Análise dos Aumentos na Cesta Básica
O preço da cesta básica no Rio de Janeiro continua sua trajetória ascendente, um padrão que se acentuou desde dezembro do ano anterior. Uma pesquisa realizada pelo Departamento Intersindical de Estatística e Estudos Socioeconômicos (Dieese) revelou que, em março deste ano, a inflação na cidade atingiu 4,96% em relação ao mês anterior, fevereiro. Este aumento é um indicativo claro das pressões inflacionárias que afetam a vida dos cariocas.
No mês de março, dos 13 produtos que compõem a cesta básica, nove apresentaram aumento nos seus preços médios. Os itens que mais subiram foram: tomate, com uma alta expressiva de 30,59%, seguido pela batata, que teve um aumento de 17,91%. Outros produtos que também registraram altas foram o feijão preto (4,42%), o leite integral (4,18%), a banana (2,30%), a manteiga (1,67%), o pão francês (1,32%), a carne bovina de primeira (1,26%) e a farinha de trigo (0,82%).
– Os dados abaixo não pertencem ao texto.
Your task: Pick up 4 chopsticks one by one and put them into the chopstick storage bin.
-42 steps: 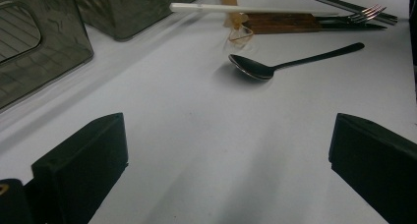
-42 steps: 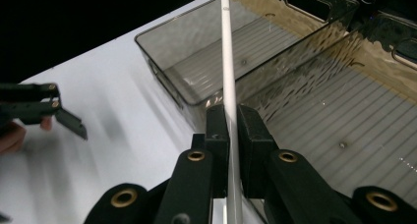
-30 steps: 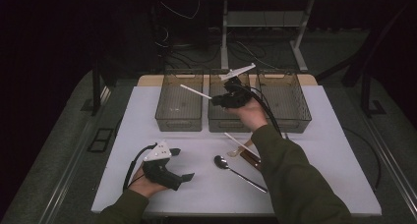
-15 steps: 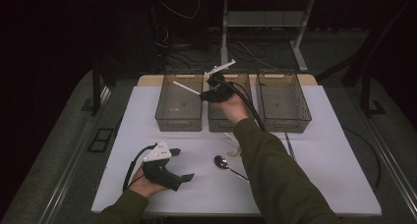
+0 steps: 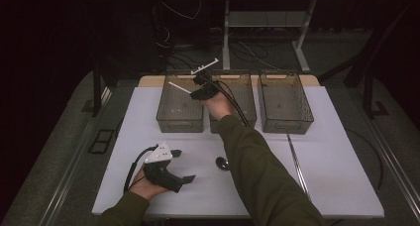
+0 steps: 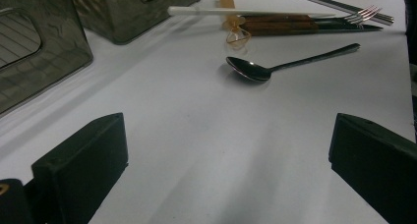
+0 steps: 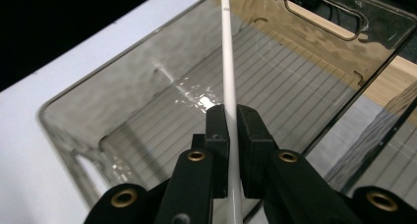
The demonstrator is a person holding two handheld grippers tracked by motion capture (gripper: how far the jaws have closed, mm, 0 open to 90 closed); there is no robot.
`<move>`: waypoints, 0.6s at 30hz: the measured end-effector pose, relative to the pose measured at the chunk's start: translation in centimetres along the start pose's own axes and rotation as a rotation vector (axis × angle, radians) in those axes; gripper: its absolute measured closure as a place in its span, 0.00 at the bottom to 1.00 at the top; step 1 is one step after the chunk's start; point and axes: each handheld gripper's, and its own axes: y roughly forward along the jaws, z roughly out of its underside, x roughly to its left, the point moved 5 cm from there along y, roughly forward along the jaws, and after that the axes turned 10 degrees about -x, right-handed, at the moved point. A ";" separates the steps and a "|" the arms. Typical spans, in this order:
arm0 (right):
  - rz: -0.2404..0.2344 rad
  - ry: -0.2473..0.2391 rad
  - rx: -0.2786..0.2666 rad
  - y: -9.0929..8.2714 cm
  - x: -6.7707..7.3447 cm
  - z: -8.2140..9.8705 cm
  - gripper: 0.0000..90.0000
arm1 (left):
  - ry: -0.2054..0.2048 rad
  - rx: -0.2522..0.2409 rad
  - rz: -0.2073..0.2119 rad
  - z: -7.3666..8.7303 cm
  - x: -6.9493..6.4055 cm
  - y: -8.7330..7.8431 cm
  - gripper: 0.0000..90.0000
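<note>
My right gripper (image 5: 197,93) (image 7: 232,117) is shut on a thin white chopstick (image 5: 179,87) (image 7: 227,52), held above the left smoky bin (image 5: 180,103) (image 7: 147,111). The stick juts out over the bin's ribbed floor, which holds nothing I can see. My left gripper (image 5: 182,165) (image 6: 223,160) rests low on the white table near the front left, its jaws wide apart with nothing between them. Ahead of it lie a metal spoon (image 6: 275,67) (image 5: 222,163), a second white chopstick (image 6: 246,11), wooden-handled cutlery (image 6: 280,25) and a fork (image 6: 364,13).
Three smoky plastic bins stand in a row at the back of the white board: the middle bin (image 5: 242,99) and the right bin (image 5: 285,99) beside the left one. A long thin rod (image 5: 295,164) lies on the board at right. Dark floor and cables lie beyond.
The right hand has carried the chopstick leftward and a little down, from over the middle bin to over the left bin. The left gripper has stayed put.
</note>
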 end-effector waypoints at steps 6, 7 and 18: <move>0.022 -0.001 0.030 1.5 0.2 -0.1 0.94 | -0.006 0.002 0.002 0.0 -0.1 0.0 0.00; 0.023 -0.007 0.037 1.7 0.2 0.0 0.94 | -0.005 0.003 0.004 0.0 -0.1 0.1 0.00; 0.033 0.001 0.077 3.2 0.7 0.4 0.94 | -0.001 0.009 0.007 -0.1 -0.1 0.1 0.00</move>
Por outro lado, alguns itens viram seus preços caírem. O café em pó teve uma redução de 3,16%, enquanto o arroz agulhinha caiu 2,63%. O açúcar refinado e o óleo de soja também apresentaram quedas de preços, com -0,74% e -0,38%, respectivamente. Esses dados indicam uma dinâmica de mercado complexa, onde a variação de preços reflete diversas influências econômicas e climáticas.
Fábio Queiróz, presidente da ASSERJ e da Associação das Américas de Supermercados (ALAS), pontua que “a alta de março sinaliza uma pressão considerável sobre itens essenciais. Isso é resultado do aumento da demanda no final de 2025 e dos custos elevados verificados no primeiro trimestre deste ano.” Segundo ele, essa situação gera um alerta para toda a cadeia produtiva, especialmente em relação ao poder de compra das famílias brasileiras.
Apesar das dificuldades, o varejo supermercadista está buscando maneiras de mitigar esses impactos, através de negociações com fornecedores e da busca por eficiência operacional. No entanto, Queiróz destaca que a tendência dos preços nos próximos meses dependerá de fatores como a oferta de produtos, condições climáticas e a carga tributária vigente.
Cenário Nacional e Expectativas Futuras
Em uma análise mais ampla, todas as 27 capitais do Brasil também registraram aumentos na cesta básica em março. Contudo, é importante ressaltar que esse cenário não necessariamente indica uma tendência contínua. Uma possível redução no preço do diesel, por exemplo, poderia ajudar a baixar os custos de transporte e, por consequência, de outras mercadorias.
Entretanto, a pressão sobre os preços persiste, conforme alerta Queiróz. Vários fatores ainda influenciam os custos, como as chuvas que afetaram a colheita de tubérculos no Centro-Sul do país, a oferta reduzida e as perdas na produção no Nordeste, além do aumento da demanda interna e o crescimento das exportações de carne. Essa complexa teia de fatores deixa o futuro dos preços da cesta básica em um estado de incerteza, exigindo vigilância e estratégias adequadas por parte de todos os envolvidos na cadeia de suprimentos.